If you’re wrapping up your senior year of college — or are about to graduate from school — congratulations on your achievements.
After pulling all-nighters to study for final exams, completing term papers and essays, and perhaps stressing about how you’re going to repay your college loans, you may be itching for a break, or at least a little bit of down time.
Once you’ve graduated, take a week or so to relax if you really need to, but then it’s time to get ultra serious about landing your first job.
Why so serious?
It’s a seriously challenging environment for all job hunters. But it’s especially tough right now for recent college grads and for African-Americans.
The Labor Department reports that employers added just 69,000 jobs in May 2012 and the unemployment rate in May actually ticked up to 8.2 percent, signaling that hiring is slowing. Plus, unemployment remains significantly higher for blacks, at 13.6 percent.
Still, none of this means you should despair over your job search.
If you’re an African-American college graduate, here are four job-hunting tips to help you stand out from the crowd and get started in the career you want and deserve.
Tip #1: Clean Up Your Social Media Profile
African-Americans tend to over-index on social media — meaning a lot of us are spending plenty of time on sites like Facebook, Twitter or YouTube.
But having raunchy online photos or videos — like your partying exploits during Spring break –- can take you out of the running for a job position in no time flat.
Even the messages you post on social platforms — particularly about sensitive subjects like race or politics – can hurt you, since more than 9 out of 10 employers (91 percent) scour social networks to screen job applicants, according to a Reppler study.
What’s more, 69 percent of employers have rejected a job candidate based on something found on a social networking site.
To avoid this fate, check out this advice for 6 tips to purge your social media profile.
Tip #2: Consider Sharpening That Resume (in Sensitive Ways)
You’ve heard the traditional resume-writing advice before: Check your grammar, read everything over at least three times, use spell check, and so forth. Those things are practical advice all job-hunters should heed.
But what about specialized resume-preparing advice that African-American graduates should know?
For starters if you have a very ethnic sounding name, you may want to use initials or a middle name, if it’s more mainstream. It’s certainly not fair, and such a suggestion is likely to cause many people to bristle at the very notion of de-emphasizing their given names.

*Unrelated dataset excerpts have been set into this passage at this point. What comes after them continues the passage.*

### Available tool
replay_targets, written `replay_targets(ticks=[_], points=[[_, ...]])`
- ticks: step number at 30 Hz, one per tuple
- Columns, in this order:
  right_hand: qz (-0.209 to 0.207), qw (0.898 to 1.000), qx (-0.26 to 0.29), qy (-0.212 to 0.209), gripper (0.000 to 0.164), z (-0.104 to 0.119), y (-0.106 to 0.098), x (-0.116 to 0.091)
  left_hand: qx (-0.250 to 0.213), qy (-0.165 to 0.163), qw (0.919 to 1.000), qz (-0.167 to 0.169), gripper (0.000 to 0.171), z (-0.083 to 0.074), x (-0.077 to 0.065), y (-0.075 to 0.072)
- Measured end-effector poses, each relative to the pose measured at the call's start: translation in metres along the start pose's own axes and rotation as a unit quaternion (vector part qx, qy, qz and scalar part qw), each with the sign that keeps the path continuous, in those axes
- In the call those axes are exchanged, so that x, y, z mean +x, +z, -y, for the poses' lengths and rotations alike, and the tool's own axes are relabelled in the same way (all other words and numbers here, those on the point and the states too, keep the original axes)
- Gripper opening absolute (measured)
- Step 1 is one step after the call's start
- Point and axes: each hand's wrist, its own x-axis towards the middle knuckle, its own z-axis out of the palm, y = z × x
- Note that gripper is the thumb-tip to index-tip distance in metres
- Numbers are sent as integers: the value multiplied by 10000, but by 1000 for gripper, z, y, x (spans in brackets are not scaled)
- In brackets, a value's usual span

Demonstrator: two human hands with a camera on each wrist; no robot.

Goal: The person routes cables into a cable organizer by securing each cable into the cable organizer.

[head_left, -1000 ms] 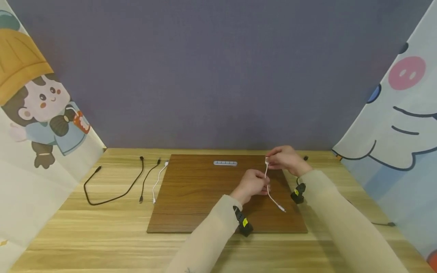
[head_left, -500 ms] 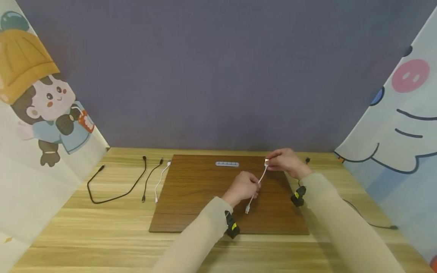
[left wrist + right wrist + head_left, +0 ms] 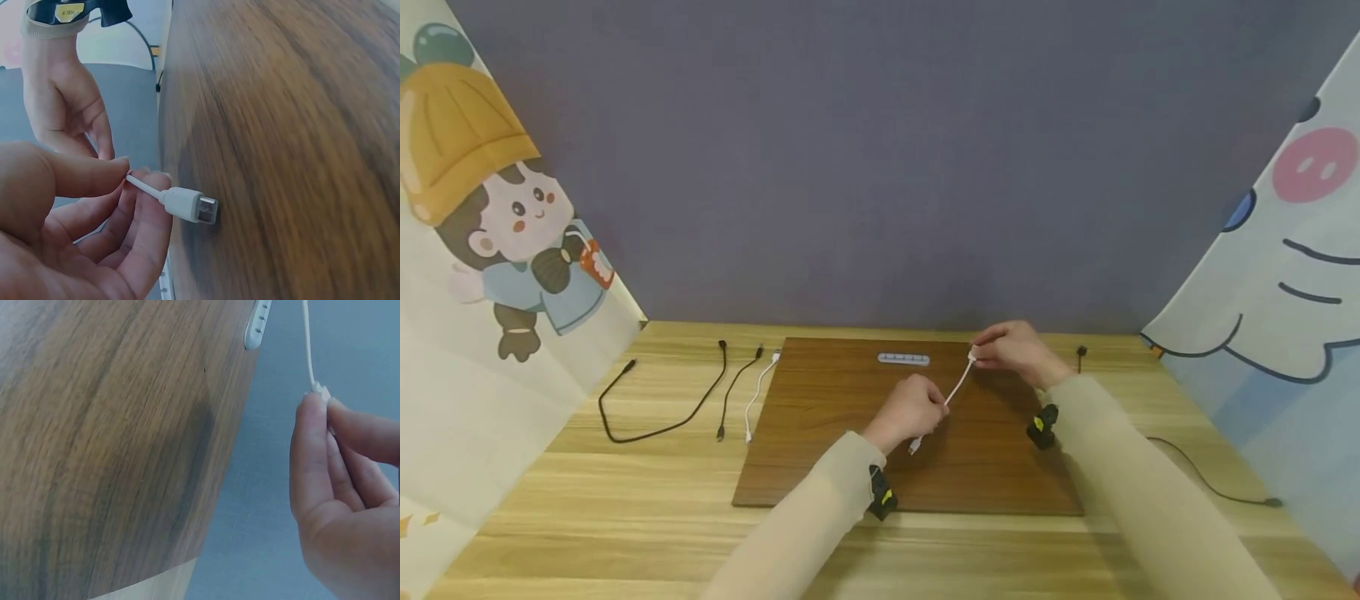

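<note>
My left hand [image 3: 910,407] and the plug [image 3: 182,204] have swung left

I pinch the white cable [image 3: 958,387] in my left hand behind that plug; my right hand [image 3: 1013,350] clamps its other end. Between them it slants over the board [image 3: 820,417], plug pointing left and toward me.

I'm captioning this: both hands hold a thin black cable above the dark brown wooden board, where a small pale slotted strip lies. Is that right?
The colour is wrong: the head view shows a thin white cable, held by the left hand and right hand. The rest stands: it is above the dark brown wooden board, where the small pale slotted strip lies.
</note>
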Motion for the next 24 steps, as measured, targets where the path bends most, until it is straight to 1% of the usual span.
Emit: replay_targets(ticks=[5, 10, 14, 17, 24], points=[[-29, 9996, -221, -169, 33, 5, 7, 3, 459, 17, 9989, -61, 6, 4, -2, -8], [-123, 9988, -423, -208, 32, 9, 15, 8, 686, 43, 9976, -96, 4, 8, -3, -13], [-236, 9971, -688, -235, 32, 13, 22, 12, 708, 10, 9974, -93, 4, 11, -4, -16], [-320, 9950, -894, -301, 29, 15, 27, 15, 699, 12, 9974, -155, 6, 12, -5, -18], [-525, 9852, -1534, -559, 27, 21, 40, 20, 822, -139, 9955, -454, 15, 14, -7, -20]])
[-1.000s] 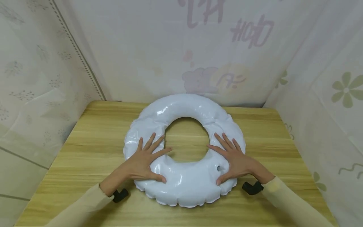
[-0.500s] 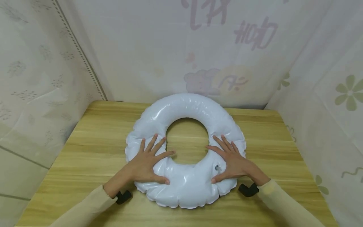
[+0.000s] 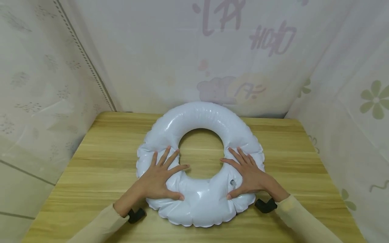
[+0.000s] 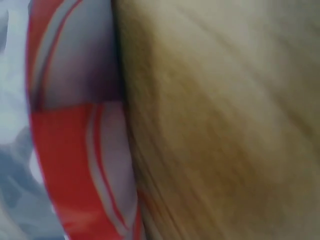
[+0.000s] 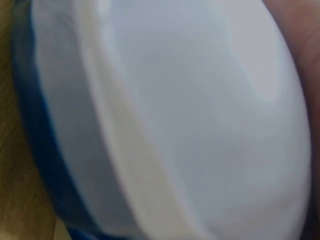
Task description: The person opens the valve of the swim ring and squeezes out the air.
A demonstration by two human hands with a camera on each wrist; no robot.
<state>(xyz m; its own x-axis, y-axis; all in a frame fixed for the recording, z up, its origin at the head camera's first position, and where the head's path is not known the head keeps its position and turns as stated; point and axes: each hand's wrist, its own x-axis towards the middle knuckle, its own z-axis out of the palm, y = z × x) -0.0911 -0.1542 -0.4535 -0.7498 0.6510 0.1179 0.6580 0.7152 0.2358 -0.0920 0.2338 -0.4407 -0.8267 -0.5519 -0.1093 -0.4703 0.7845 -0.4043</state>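
Note:
A glossy white inflatable swim ring (image 3: 200, 212) lies flat on the wooden table. My left hand (image 3: 158, 182) presses on its left side with fingers spread, the index finger reaching over the central hole. On the ring's right side my right hand (image 3: 250, 177) presses too, its fingers fanned out and its thumb toward the front. The vinyl dents and wrinkles beneath both palms. Beside the right thumb sits a small clear valve (image 3: 233, 182). In the left wrist view the ring's side shows a red and white print (image 4: 70, 160); in the right wrist view a blue edge (image 5: 42, 140) shows low down.
The table (image 3: 100, 165) has a light wood grain. A patterned cloth backdrop (image 3: 152, 60) stands behind it and on both sides, close to the ring's far rim. Black wrist devices (image 3: 265, 206) sit under the beige sleeves (image 3: 304, 216).
Both hands have shifted slightly inward, the thumbs nearer each other, and the ring's front part has creased more. The head view has tilted a little.

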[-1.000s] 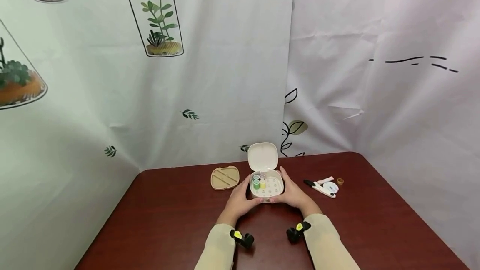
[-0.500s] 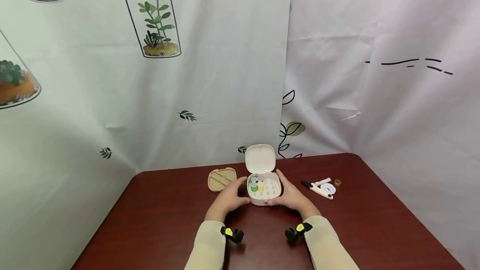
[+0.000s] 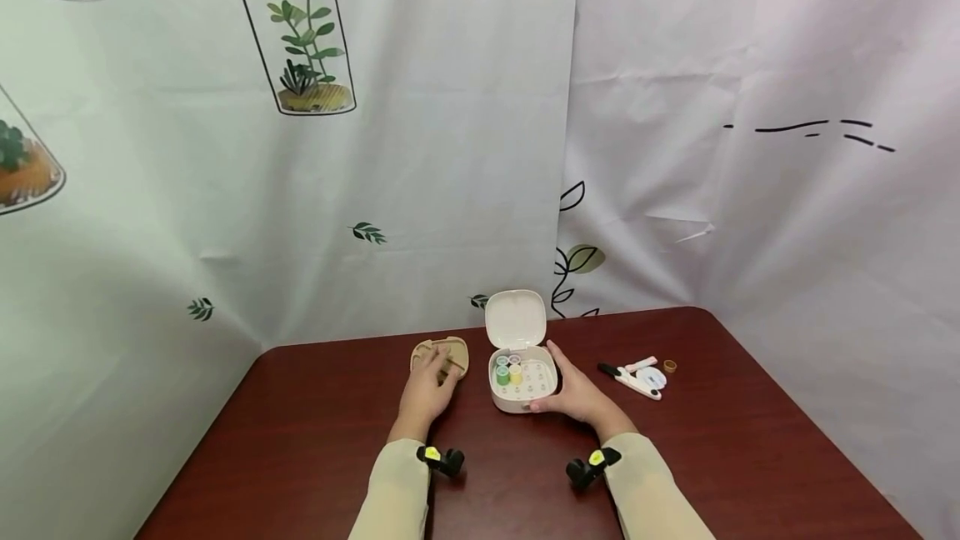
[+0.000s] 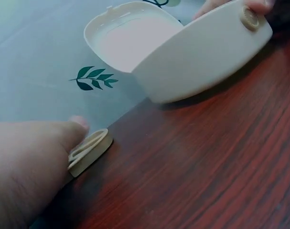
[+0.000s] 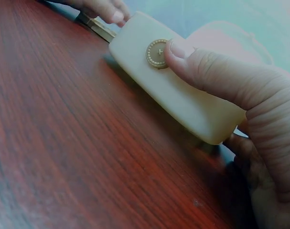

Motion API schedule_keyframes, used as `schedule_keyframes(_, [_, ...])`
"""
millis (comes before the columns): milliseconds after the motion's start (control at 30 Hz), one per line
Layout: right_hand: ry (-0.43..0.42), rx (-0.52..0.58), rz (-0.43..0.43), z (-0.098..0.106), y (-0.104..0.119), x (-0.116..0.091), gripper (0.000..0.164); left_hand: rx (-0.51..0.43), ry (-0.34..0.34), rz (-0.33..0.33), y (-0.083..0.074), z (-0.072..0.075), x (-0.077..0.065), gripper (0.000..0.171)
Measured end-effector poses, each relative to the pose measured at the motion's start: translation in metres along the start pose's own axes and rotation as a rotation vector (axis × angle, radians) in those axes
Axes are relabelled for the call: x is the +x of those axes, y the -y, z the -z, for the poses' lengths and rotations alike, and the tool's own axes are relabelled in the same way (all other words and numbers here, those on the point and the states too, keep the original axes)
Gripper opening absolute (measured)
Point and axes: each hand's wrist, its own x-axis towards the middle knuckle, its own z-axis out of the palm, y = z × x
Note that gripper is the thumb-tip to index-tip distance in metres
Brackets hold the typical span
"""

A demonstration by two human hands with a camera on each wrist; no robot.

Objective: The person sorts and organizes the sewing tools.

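Observation:
An open white sewing box [image 3: 510,406] stands on the table with its hinged lid [image 3: 515,319] raised. Several thread spools [image 3: 502,375], including green and yellow ones, sit on its left pegs. My right hand [image 3: 577,397] grips the box's right side; in the right wrist view the thumb presses the front wall beside a round tan clasp [image 5: 155,53]. Left of the box, my left hand [image 3: 422,394] reaches over a shallow tan tray [image 3: 461,350] with divided slots. Its fingers lie extended across the tray, covering part of it. In the left wrist view the fingertips are mostly hidden behind the hand.
Right of the box lie a white tool with a black end [image 3: 634,382], a pale pink strip [image 3: 641,364], a white disc [image 3: 654,378] and a brown ring [image 3: 670,366]. A printed cloth [image 3: 450,190] hangs behind the dark red table [image 3: 517,473].
My left hand has let go of the box's left side and moved left onto the tan tray. The right hand keeps its grip on the box. The head view has shifted slightly.

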Motion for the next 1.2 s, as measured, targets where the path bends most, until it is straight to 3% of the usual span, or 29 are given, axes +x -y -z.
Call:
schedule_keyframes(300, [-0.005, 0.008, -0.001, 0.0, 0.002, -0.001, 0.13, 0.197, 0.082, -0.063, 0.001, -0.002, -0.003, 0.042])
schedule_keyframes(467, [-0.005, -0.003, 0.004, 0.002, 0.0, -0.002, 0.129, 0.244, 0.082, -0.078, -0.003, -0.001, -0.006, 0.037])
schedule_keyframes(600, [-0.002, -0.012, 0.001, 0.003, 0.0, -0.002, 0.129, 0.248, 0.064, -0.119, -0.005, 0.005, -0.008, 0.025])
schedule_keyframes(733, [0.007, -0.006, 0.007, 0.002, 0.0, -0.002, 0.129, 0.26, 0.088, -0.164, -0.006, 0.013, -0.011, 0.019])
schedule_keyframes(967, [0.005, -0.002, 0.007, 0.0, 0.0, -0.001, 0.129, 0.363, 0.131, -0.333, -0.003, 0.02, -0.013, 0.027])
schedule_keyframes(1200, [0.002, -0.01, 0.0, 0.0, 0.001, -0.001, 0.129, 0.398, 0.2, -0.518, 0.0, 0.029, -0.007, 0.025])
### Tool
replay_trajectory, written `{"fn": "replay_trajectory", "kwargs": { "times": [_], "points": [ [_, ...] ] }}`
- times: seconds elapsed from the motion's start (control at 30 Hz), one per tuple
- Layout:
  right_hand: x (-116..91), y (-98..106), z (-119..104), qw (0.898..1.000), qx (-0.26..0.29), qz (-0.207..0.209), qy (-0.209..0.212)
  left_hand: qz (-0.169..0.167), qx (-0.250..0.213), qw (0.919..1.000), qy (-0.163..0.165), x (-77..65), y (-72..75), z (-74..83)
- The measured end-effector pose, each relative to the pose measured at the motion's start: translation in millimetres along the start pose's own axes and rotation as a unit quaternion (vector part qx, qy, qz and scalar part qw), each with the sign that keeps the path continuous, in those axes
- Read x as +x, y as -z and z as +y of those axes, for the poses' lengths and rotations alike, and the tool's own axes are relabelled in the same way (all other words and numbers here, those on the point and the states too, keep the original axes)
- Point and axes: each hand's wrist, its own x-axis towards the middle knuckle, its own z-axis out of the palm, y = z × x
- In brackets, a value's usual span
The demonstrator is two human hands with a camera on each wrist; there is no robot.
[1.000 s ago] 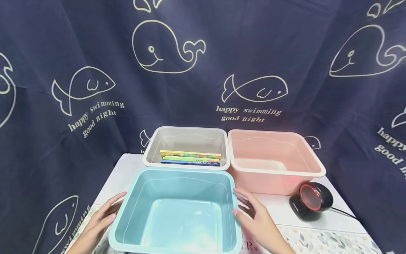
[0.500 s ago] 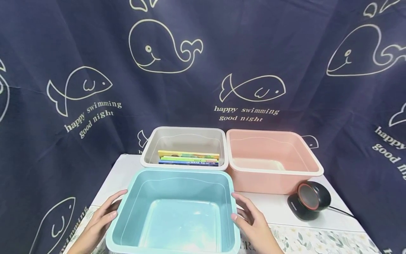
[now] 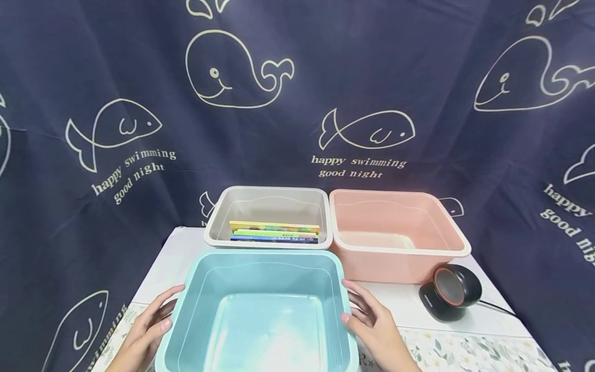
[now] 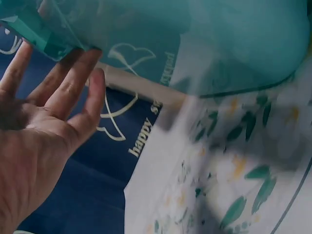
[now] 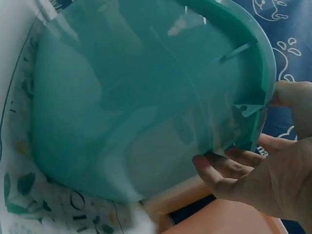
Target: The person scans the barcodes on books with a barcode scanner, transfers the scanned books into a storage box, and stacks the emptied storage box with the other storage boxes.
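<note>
A light blue plastic basin [image 3: 265, 320] stands at the front of the table, its inside bare. My left hand [image 3: 146, 328] is at its left side, with the fingers spread, gently bent and touching the outer wall under the rim. At the right side, my right hand [image 3: 376, 325] rests thumb and fingertips against the rim and outer wall. In the right wrist view, the right fingertips [image 5: 202, 163] lie on the wall below the rim. Behind stands a grey basin [image 3: 274, 191] with several thin books [image 3: 274, 232] lined up inside.
To the right of the grey basin stands a pink basin [image 3: 400, 248]. A black device [image 3: 450, 292] with a round red-ringed face and a cable sits before it. The white table [image 3: 174, 258] carries a floral cloth [image 3: 465, 351]. A navy curtain [image 3: 297, 134] hangs behind.
The blue basin has come slightly toward me, both hands staying at its sides. The view has shifted a little. The red glow on the black device's face has faded.
</note>
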Motion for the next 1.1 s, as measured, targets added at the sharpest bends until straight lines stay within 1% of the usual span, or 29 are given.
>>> {"fn": "replay_trajectory", "kwargs": {
  "times": [0.07, 0.13, 0.2, 0.27, 0.3, 0.37, 0.4, 0.5, 0.53, 0.6, 0.67, 0.73, 0.83, 0.87, 0.9, 0.93, 1.03, 1.1],
  "points": [
    [-2, 9, 0, 0.999, 0.012, -0.029, 0.026, 0.017, 0.01, 0.9997, 0.013, -2.6, -5.6, 5.2],
    [-5, 18, -1, 0.996, 0.028, -0.06, 0.064, 0.035, 0.011, 0.9988, 0.032, -2.4, -11.1, 12.7],
    [-6, 28, -3, 0.991, 0.039, -0.082, 0.103, 0.034, 0.013, 0.999, 0.026, -0.1, -16.0, 20.4],
    [-6, 38, -7, 0.986, 0.041, -0.092, 0.135, 0.029, 0.012, 0.9993, 0.017, 4.1, -21.8, 30.4],
    [-6, 43, -10, 0.984, 0.037, -0.094, 0.147, 0.026, 0.012, 0.9995, 0.01, 6.5, -25.5, 35.7],
    [-5, 54, -19, 0.982, 0.02, -0.092, 0.162, 0.032, 0.017, 0.9993, 0.002, 12.5, -34.9, 48.1],
    [-4, 59, -23, 0.981, 0.011, -0.09, 0.169, 0.038, 0.019, 0.9991, -0.001, 16.2, -39.6, 54.8],
    [-2, 75, -40, 0.982, -0.014, -0.077, 0.169, 0.068, 0.02, 0.9975, -0.002, 28.6, -55.4, 74.8],
    [0, 80, -45, 0.982, -0.01, -0.076, 0.174, 0.076, 0.018, 0.9969, -0.009, 33.2, -60.0, 80.8],
    [3, 90, -54, 0.98, 0.002, -0.074, 0.185, 0.079, 0.008, 0.9965, -0.024, 42.7, -67.4, 92.0],
    [8, 99, -62, 0.976, 0.017, -0.078, 0.203, 0.08, 0.004, 0.996, -0.039, 52.2, -73.0, 102.5],
    [14, 108, -68, 0.968, 0.04, -0.086, 0.232, 0.081, 0.003, 0.9953, -0.053, 61.3, -78.3, 112.2],
    [23, 122, -79, 0.96, 0.056, -0.09, 0.259, 0.087, 0.014, 0.994, -0.065, 76.0, -86.2, 126.1],
    [26, 127, -83, 0.96, 0.059, -0.089, 0.26, 0.091, 0.017, 0.9932, -0.071, 81.1, -89.1, 129.9],
    [29, 132, -86, 0.957, 0.066, -0.091, 0.269, 0.097, 0.02, 0.9924, -0.073, 86.2, -92.2, 133.6],
    [32, 137, -90, 0.958, 0.063, -0.088, 0.267, 0.102, 0.023, 0.9916, -0.076, 91.4, -95.1, 137.0],
    [41, 151, -98, 0.956, 0.073, -0.106, 0.263, 0.105, 0.026, 0.9901, -0.089, 107.2, -102.0, 144.5],
    [46, 159, -101, 0.959, 0.073, -0.11, 0.251, 0.109, 0.025, 0.9897, -0.089, 117.8, -106.5, 148.3]
  ]
}}
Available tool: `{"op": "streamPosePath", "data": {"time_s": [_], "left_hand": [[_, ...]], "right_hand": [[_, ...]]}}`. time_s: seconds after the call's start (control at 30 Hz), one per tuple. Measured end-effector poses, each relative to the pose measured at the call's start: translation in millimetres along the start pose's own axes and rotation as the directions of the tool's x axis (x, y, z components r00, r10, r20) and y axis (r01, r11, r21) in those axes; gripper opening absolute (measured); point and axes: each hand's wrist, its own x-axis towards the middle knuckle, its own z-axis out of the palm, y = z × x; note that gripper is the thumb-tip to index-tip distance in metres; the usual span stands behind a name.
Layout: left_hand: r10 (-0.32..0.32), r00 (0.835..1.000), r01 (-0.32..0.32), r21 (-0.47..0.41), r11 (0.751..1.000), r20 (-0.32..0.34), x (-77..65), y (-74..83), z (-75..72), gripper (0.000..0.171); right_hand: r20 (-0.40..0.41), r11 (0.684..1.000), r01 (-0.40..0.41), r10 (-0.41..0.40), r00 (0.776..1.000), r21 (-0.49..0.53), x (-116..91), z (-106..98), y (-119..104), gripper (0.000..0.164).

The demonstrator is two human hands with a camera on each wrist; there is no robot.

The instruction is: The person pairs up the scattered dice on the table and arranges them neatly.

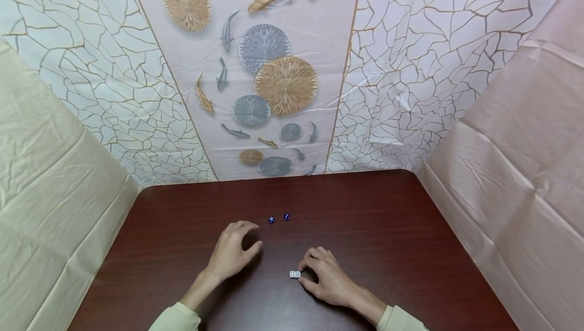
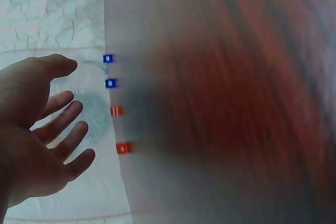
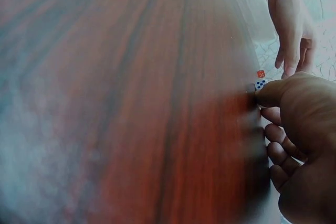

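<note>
Two small white dice, one on the left (image 1: 292,274) and one on the right (image 1: 298,274), sit side by side on the table. My right hand (image 1: 326,276) pinches the right one between thumb and forefinger at its edges. In the right wrist view, the thumb is against a white die with dark pips (image 3: 260,84), and a red-looking die (image 3: 261,73) is beside it. My left hand (image 1: 230,254) hovers with loosely bent fingers and nothing in it, nearest to two blue dice, one left (image 1: 271,220) and one right (image 1: 286,217). The left wrist view shows blue dice (image 2: 110,83) and red ones (image 2: 122,148).
A dark reddish-brown wooden table (image 1: 365,219) lies under the hands. Behind it hangs a patterned curtain (image 1: 388,93) with fish and round motifs. Plain cloth walls, a left one (image 1: 55,179) and a right one (image 1: 515,158), border the sides.
</note>
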Motion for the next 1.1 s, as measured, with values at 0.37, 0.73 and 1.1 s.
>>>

But some career experts say doing so can help you make it past certain corporate gatekeepers.
“I was just talking to another colleague and friend about this, and we both agreed that a very ethnic name, unfortunately, could be a disadvantage in the job market,” says Charles O. Wilkins, an African-American human resources veteran of more than 30 years.
Wilkins is President of Performance Plus Human Resources Management Consultants in East Brunswick, NJ.
“I’m not putting down ethnic names,” Wilkins adds. “But that kind of name will not help them at all. It will just identify them as being black.”